People v. Loomis

1 Cal. Unrep. 315
CourtCalifornia Supreme Court
DecidedJuly 17, 1866
DocketNo. 934
StatusPublished

This text of 1 Cal. Unrep. 315 (People v. Loomis) is published on Counsel Stack Legal Research, covering California Supreme Court primary law. Counsel Stack provides free access to over 12 million legal documents including statutes, case law, regulations, and constitutions.

Bluebook
People v. Loomis, 1 Cal. Unrep. 315 (Cal. 1866).

Opinion

SHAFTER, J.

The court, having instructed the jury that they must be satisfied from the evidence of the prisoner’s guilt beyond all reasonable doubt before they could convict.him, were requested by the defendant’s counsel to further instruct the jury as follows: “A reasonable doubt is that state of mind of a reasonable man. that would induce him to say that I am not entirely satisfied from the evidence that the defendant and no other or different person committed the offense; and if the jury have such doubt they will find the defendant not guilty.”

According to this exposition a reasonable doubt and a lack of entire satisfaction are identical.
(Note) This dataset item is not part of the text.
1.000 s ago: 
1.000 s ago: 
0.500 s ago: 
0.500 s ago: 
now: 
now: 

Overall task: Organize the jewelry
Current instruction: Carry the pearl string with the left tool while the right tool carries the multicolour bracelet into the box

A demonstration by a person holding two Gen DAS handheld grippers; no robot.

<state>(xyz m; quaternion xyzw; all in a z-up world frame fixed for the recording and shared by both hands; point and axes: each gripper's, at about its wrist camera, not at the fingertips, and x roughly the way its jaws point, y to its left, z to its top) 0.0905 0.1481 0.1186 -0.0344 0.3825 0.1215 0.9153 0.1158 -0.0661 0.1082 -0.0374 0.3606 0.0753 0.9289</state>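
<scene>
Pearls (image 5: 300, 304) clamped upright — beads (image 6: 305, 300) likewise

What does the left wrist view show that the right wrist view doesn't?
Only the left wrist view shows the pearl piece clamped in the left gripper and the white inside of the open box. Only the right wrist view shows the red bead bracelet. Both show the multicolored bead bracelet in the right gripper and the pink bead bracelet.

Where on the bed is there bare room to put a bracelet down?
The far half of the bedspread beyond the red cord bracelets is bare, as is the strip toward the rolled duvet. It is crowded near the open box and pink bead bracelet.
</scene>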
Now the mind may be convinced not only to a moral certainty but to the highest degree of moral certainty, and yet not be, in the language of the instruction, “entirely satisfied,” The instruction goes to the conclusion that the jury could not convict if they had any doubt. The instruction called not for moral certainty, but for that certainty which comes only of demonstration.

[316]*316This is the only point made for the appellant requiring consideration.

Judgment affirmed.

We concur: Sanderson, J.; Rhodes, J.; Currey, C. J.; Sawyer, J.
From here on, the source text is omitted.